La preuve du philosophe ? Sa vie. une œuvre écrite sans la vie philosophique qui l'accompagne ne mérite pas une seconde de peine. 
Notre époque est nihiliste... pas de valeurs, ou plus de valeurs. Pas ou plus de vertus. Une incapacité à distinguer clairement les contours éthiques et métaphysiques : tout parait bon et bien, le mal également, tout peut être dit beau, même le laid, le réel semble moins vrai que le virtuel, la fiction remplace la réalité.
Il existe un athéisme chrétien : une philosophie qui nie clairement l'existence de Dieu, certes, mais qui reprend à son compte les valeurs évangéliques de la religion du Christ. 

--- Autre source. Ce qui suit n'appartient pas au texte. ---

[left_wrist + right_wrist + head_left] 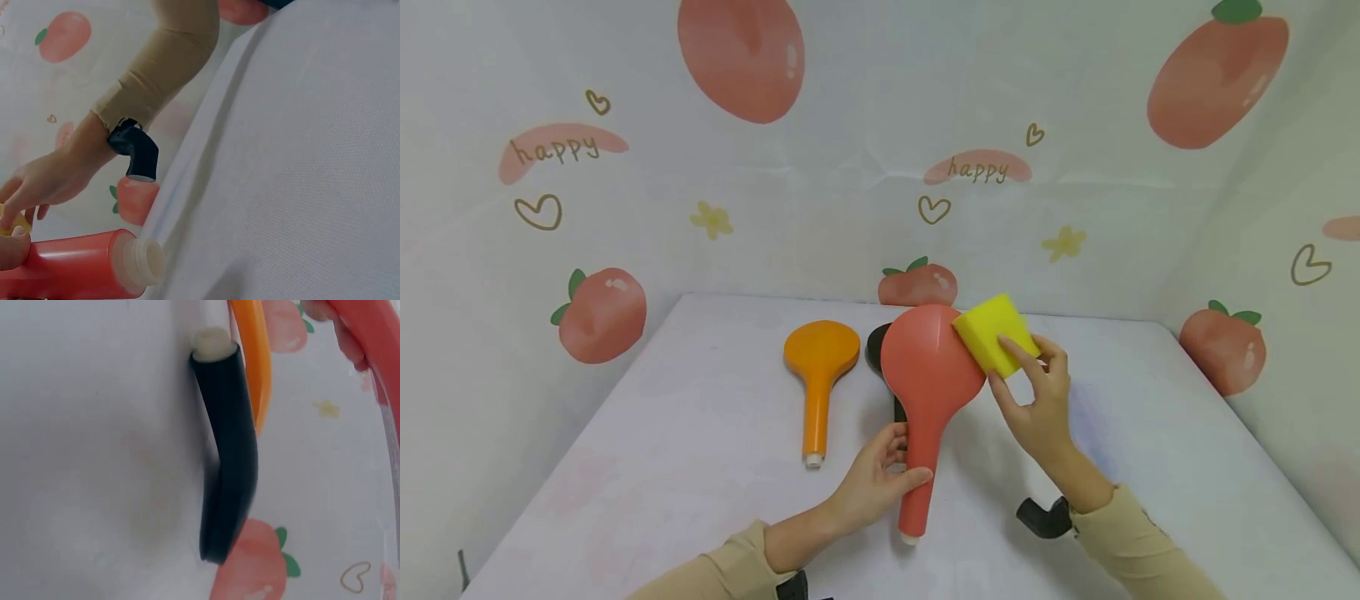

Élaborons désormais une morale plus modeste. Non pas une éthique du héros et du saint, mais une éthique du sage.
Le contrat hédoniste... une inter-subjectivité pacifiée, joyeuse, heureuse ; une paix de l'âme et de l'esprit ; une tranquillité à être ; des relations faciles avec autrui ; un confort dans l'interaction des hommes et des femmes ; une artificialisation des rapports et leur soumission aux pointes les plus élevées de la culture : le raffinement, la politesse, la courtoisie, la bonne foi, le respect de la parole donnée ; la cohérence entre les paroles et les faits.
Ne pas viser la sainteté, mais la sagesse. 
Epicure explique : ne pas consentir à un plaisir ici et maintenant s'il doit être payé plus tard d'un déplaisir. Y renoncer. Mieux : choisir un déplaisir dans l'instant s'il conduit plus tard à la naissance d'un plaisir. Éviter, donc, la pure jubilation instantanée. Car jouissance sans conscience n'est que ruine de l'âme. 
Il existe un réel plaisir à être éthique et à pratiquer la morale. 
Le plaisir ne se justifie jamais s'il doit se payer du déplaisir de l'autre.
La brutalité du libéralisme n'existe que par l'acquiescement de ceux qui le subissent.